JURORS MUST BE PRESENT PERSONALLY IN COURT when their verdict is opened, although they were directed to bring in a sealed verdict. If any of them then dissent, the verdict can not be received.

CONTROL OF JURY OVER A CASE ENDS when their verdict is received and they are discharged. They can not afterwards be recalled to alter or amend it.

RIGHT TO HAVE JURY POLLED IS WAIVED by omitting to exercise it when the verdict is opened and received in the presence of the jury.

PARTY CAN NOT COMPLAIN OF A MODIFICATION OF THE VERDICT OF A JURY, made by the court, but not to his prejudice.

EJECTMENT by the appellee Cook, suing by his next friend, A. G. Edwards. Verdict and judgment in his favor. The facts appear in the opinion.

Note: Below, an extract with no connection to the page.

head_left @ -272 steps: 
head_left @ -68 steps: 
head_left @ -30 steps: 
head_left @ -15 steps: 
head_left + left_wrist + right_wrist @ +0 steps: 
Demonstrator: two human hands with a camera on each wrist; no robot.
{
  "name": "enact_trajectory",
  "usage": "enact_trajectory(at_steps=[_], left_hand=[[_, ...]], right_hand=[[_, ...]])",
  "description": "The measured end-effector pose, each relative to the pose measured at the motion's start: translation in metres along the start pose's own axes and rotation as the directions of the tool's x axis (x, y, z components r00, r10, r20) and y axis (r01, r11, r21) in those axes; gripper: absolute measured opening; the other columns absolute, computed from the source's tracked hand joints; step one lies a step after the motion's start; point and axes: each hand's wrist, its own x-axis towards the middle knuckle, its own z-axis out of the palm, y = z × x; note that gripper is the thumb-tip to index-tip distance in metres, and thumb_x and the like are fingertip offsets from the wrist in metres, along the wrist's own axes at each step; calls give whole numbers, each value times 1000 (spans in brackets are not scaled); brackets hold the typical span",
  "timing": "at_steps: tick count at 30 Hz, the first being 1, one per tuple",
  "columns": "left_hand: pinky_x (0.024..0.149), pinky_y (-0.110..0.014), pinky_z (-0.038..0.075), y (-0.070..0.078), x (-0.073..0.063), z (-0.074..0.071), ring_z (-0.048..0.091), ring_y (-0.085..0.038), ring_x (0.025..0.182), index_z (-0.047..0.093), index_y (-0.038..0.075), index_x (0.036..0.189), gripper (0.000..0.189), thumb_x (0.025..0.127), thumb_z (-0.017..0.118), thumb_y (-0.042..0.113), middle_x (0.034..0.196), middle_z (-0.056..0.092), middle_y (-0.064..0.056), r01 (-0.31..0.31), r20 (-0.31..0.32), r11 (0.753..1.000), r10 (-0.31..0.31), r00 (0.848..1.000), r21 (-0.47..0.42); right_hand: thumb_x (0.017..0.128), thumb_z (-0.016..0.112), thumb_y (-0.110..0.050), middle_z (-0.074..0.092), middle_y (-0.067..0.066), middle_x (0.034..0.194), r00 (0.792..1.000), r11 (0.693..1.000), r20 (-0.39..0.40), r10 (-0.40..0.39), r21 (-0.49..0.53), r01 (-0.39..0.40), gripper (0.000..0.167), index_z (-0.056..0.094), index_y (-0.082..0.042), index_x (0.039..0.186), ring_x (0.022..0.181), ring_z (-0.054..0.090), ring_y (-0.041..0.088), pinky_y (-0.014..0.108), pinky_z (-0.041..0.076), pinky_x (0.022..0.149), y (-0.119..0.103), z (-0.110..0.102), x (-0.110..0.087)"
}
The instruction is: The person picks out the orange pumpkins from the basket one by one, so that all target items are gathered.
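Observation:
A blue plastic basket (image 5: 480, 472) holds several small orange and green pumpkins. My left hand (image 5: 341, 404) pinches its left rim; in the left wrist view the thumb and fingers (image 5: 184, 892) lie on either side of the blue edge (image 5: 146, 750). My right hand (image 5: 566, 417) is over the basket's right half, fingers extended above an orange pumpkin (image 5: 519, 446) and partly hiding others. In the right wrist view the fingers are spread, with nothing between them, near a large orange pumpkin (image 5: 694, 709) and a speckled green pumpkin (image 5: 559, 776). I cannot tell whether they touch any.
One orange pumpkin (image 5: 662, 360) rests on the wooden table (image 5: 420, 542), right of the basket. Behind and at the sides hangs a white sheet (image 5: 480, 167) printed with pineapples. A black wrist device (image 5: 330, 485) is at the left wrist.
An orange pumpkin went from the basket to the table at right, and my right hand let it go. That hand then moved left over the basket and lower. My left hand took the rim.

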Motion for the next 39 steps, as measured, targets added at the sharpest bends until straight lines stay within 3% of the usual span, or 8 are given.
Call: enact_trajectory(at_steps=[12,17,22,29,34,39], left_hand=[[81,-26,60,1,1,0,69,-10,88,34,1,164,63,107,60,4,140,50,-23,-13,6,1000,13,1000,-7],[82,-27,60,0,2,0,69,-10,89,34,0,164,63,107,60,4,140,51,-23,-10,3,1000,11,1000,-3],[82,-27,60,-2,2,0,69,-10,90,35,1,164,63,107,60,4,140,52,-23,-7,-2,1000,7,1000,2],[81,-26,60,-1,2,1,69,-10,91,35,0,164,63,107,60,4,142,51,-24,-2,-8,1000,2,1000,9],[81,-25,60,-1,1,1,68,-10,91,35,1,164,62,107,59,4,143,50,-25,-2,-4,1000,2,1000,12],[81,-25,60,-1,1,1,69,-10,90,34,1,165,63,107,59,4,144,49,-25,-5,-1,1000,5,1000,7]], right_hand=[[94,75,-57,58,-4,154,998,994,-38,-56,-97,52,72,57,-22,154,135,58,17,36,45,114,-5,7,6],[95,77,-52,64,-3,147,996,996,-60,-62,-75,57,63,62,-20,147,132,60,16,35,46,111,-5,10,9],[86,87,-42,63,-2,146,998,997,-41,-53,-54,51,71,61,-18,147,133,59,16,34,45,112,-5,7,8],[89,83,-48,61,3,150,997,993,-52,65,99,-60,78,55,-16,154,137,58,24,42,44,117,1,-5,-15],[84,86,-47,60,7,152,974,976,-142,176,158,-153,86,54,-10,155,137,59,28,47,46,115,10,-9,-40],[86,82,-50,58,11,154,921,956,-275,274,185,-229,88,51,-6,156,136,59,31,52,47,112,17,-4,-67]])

W. H. Underwood, for the appellant.

Lyman Trumbull, for the appellee.

By Court, TREAT, J. This was an action of ejectment, commenced in the St. Clair circuit court, on the twenty-third of October, 1845, by John Cook against Rachel Rigg, for the recovery of the south-east fractional quarter of section twentythree, and the north fractional half of section twenty-six, in township one north, of range eight west, containing three hundred and thirty-nine acres and eighty-five hundredths of an acre. On the trial before the jury, the plaintiff read in evidence four several deeds of assignment of military claims from Jean B. Robillard, Michael Chartran, Charles Lefoevre, and Regis Martin to Jean F. Perry, bearing date in 1803; also a warranty deed, for the consideration of eight hundred dollars, from Perry and wife to Hosea Rigg, for the four militia claims, dated the second of May, 1808; also a mortgage from Rigg and wife to Perry, bearing date the third of May, 1808, in which the mortgaged premises are thus described: "All those four several tracts or quantities of one hundred acres of land which, by a law of the United States, were severally granted to Michael Chartrand, Charles Lefoevre, Regis Martin, and Jean Baptiste Robillard, as being militiamen in the Illinois country, on the first day of August, 1790, and had done militia duty therein, and who, by several deeds recorded in the recorder's office, had conveyed the same to the said Jean F. Perry, and which the said Jean F. Perry conveyed to the said Hosea Rigg, in fee simple, by deed dated the second instant, and which said four hundred acres of

land are laid in the improvement of the said Hosea Rigg, where he now resides, at Turkey Hill aforesaid," and which mortgage was given to secure the payment of one thousand five hundred and forty-four dollars, and contained a covenant of general warranty. The plaintiff then proved, by the certificate of the commissioner of the general land-office, that the claims of one hundred acres each were confirmed to Jean F. Perry, as the assignee of Robillard, Chartran, Martin, and Lefoevre, on the fifteenth of January, 1813. He then introduced a certificate of the register of the land-office at Kaskaskia, showing that Hosea Rigg did, on the first day of October, 1814, enter the south-east fractional quarter of section twenty-three, and the north fractional half of section twenty-six, in township one north, of range eight west, which contain, by the certificate of Elias Bancroft, deputy surveyor, three hundred and thirty-nine acres and eighty-five hundredths of an acre, and paid for said fractional quarter and fractional half of sections aforesaid, with his confirmed unlocated claim to three hundred and thirty-nine acres and eighty-five hundredths of an acre, being the whole claim of Jean B. Robillard of one hundred acres, the whole of the claim of Regis Martin of one hundred acres, the whole of the claim of Michael Chartran of one hundred acres, and part of the claim of Charles Lefoevre of one hundred acres, which said claims appear of record in the books of this office, to have been confirmed as militia claims to Jean F. Perry, as assignee of the said Robillard, Chartran, Martin, and Lefoevre; also another certificate from the same officer, showing that Rigg, at the date of his entry, established a right of pre-emption to the north fractional half of section twenty-six, by proof that he cultivated and improved the same, prior to the fifth of February, 1813.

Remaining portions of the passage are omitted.